» YOUR ASSIGNMENT
Please return the listing exactly as it stands, skipping any pictures.

» EXCERPTED DATA
--- --- ---

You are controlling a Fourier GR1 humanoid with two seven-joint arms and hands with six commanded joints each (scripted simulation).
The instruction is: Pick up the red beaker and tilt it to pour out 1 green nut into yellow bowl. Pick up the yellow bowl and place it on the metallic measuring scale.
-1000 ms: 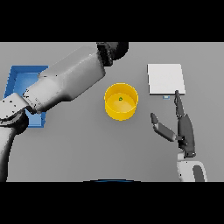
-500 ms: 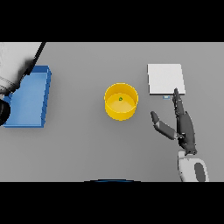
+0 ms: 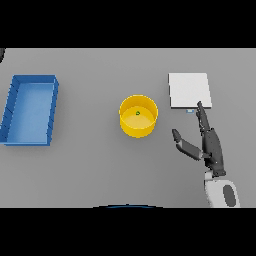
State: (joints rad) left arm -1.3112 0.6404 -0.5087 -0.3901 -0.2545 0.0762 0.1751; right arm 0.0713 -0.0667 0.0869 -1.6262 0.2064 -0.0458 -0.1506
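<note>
A yellow bowl [image 3: 138, 116] sits mid-desk [image 3: 100, 165] with a single green nut [image 3: 137, 113] inside. The right robot hand [image 3: 210, 147] rests to its right, fingers straight and thumb spread, holding nothing, fingertips just below the white scale [image 3: 189, 90]. A blue tray [image 3: 10, 107] lies far left.

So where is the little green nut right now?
In the head view the green nut lies inside the yellow bowl at the middle of the table, with the blue tray to its left and the scale to its right.
</note>
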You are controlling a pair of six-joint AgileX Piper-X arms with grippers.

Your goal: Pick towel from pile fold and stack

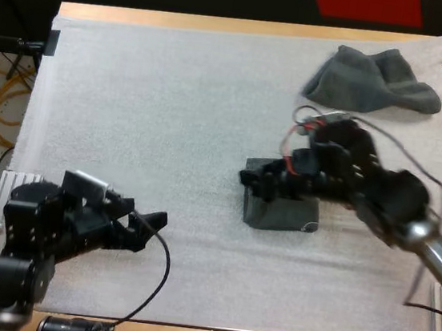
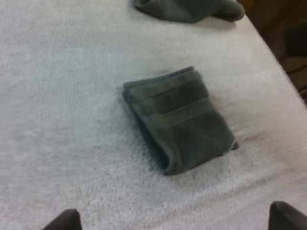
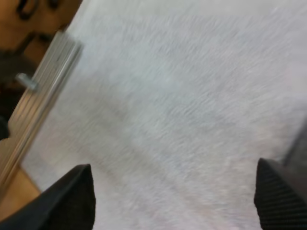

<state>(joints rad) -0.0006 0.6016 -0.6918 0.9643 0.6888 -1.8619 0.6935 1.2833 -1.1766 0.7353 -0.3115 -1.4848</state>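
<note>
The folded dark grey-green towel (image 1: 281,213) lies near the middle of the white mat (image 1: 171,111), with the right gripper (image 1: 256,179) low over its far left corner. Its two black fingers (image 3: 280,196) stand apart with bare mat between them. From above, the right arm reaches in from the right and covers the towel's far edge. The left wrist view gives the whole rectangle, including its woven band and layered edge. The crumpled grey-green towel (image 1: 373,79) sits at the far right. The left gripper (image 1: 148,223) rests low at the near left, fingers (image 2: 62,221) spread wide and pointing toward the folded towel, well apart from it.
</note>
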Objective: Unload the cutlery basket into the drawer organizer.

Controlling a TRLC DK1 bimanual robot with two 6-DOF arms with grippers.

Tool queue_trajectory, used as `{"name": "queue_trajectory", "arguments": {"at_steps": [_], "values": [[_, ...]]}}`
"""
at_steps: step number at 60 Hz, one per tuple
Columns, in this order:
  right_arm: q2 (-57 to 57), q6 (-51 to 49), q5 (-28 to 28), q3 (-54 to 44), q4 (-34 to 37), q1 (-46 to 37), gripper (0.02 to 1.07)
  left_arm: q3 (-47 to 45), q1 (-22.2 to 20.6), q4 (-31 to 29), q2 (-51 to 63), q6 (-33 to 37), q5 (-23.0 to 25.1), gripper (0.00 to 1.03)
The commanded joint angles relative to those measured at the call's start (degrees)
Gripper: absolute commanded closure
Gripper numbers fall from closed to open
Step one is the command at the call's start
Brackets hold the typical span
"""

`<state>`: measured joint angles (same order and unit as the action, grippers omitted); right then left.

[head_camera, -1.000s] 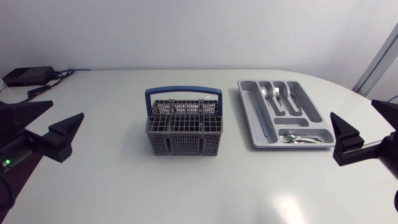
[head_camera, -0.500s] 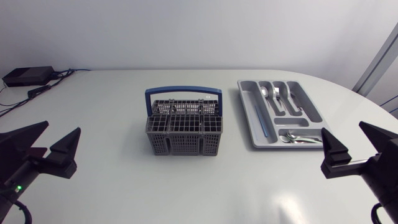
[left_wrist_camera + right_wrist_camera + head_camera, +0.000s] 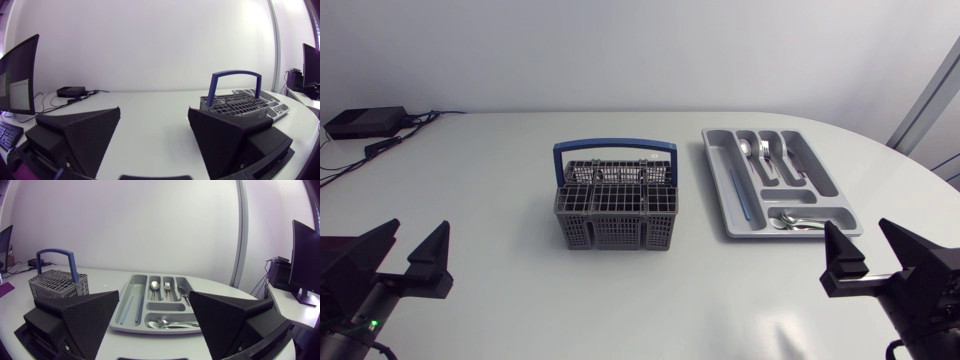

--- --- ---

» EXPECTED OUTPUT
You are controlling a Fourier GR1 humanoid with two seven-joint arms and hands with six commanded joints each (scripted simulation).
The instruction is: Pick up the red beaker and tilt it to pour out 1 green nut into yellow bowl. Pick up the yellow bowl and place it on the metallic measuring scale.
-1000 ms: 
-500 ms: 
+0 ms: 
State: (joints rad) left arm -1.3112 0.6404 -0.5087 -0.3901 -0.2545 0.0762 0.1751; right arm 0.0713 -0.0667 0.0869 -1.6262 0.2064 -0.0458 -0.1506
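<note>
A yellow bowl [image 3: 138, 116] sits mid-desk [image 3: 100, 165] with a single green nut [image 3: 137, 113] inside. The right robot hand [image 3: 210, 147] rests to its right, fingers straight and thumb spread, holding nothing, fingertips just below the white scale [image 3: 189, 90]. A blue tray [image 3: 10, 107] lies far left.

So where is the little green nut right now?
In the head view the green nut lies inside the yellow bowl at the middle of the table, with the blue tray to its left and the scale to its right.
</note>
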You are controlling a pair of six-joint AgileX Piper-X arms with grippers.

Your goal: Pick towel from pile fold and stack


<state>(joints rad) -0.0006 0.6016 -0.6918 0.9643 0.6888 -1.8619 0.6935 1.2833 -1.1766 0.7353 -0.3115 -1.4848</state>
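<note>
The folded dark grey-green towel (image 1: 281,213) lies near the middle of the white mat (image 1: 171,111), with the right gripper (image 1: 256,179) low over its far left corner. Its two black fingers (image 3: 280,196) stand apart with bare mat between them. From above, the right arm reaches in from the right and covers the towel's far edge. The left wrist view gives the whole rectangle, including its woven band and layered edge. The crumpled grey-green towel (image 1: 373,79) sits at the far right. The left gripper (image 1: 148,223) rests low at the near left, fingers (image 2: 62,221) spread wide and pointing toward the folded towel, well apart from it.
</note>
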Objective: Unload the cutlery basket into the drawer organizer.

Controlling a TRLC DK1 bimanual robot with two 6-DOF arms with grippers.

Tool queue_trajectory, used as `{"name": "queue_trajectory", "arguments": {"at_steps": [_], "values": [[_, ...]]}}`
"""
at_steps: step number at 60 Hz, one per tuple
Columns, in this order:
  right_arm: q2 (-57 to 57), q6 (-51 to 49), q5 (-28 to 28), q3 (-54 to 44), q4 (-34 to 37), q1 (-46 to 37), gripper (0.02 to 1.07)
  left_arm: q3 (-47 to 45), q1 (-22.2 to 20.6), q4 (-31 to 29), q2 (-51 to 63), q6 (-33 to 37), q5 (-23.0 to 25.1), gripper (0.00 to 1.03)
The commanded joint angles relative to those measured at the call's start (degrees)
Gripper: absolute commanded closure
Gripper numbers fall from closed to open
Step one is the command at the call's start
Brackets hold the typical span
"""

`<state>`: measured joint angles (same order and unit as the action, grippers omitted); right then left.

[head_camera, -1.000s] 
[head_camera, -0.500s] 
[left_wrist_camera + right_wrist_camera + head_camera, +0.000s] 

The required output has been supplied.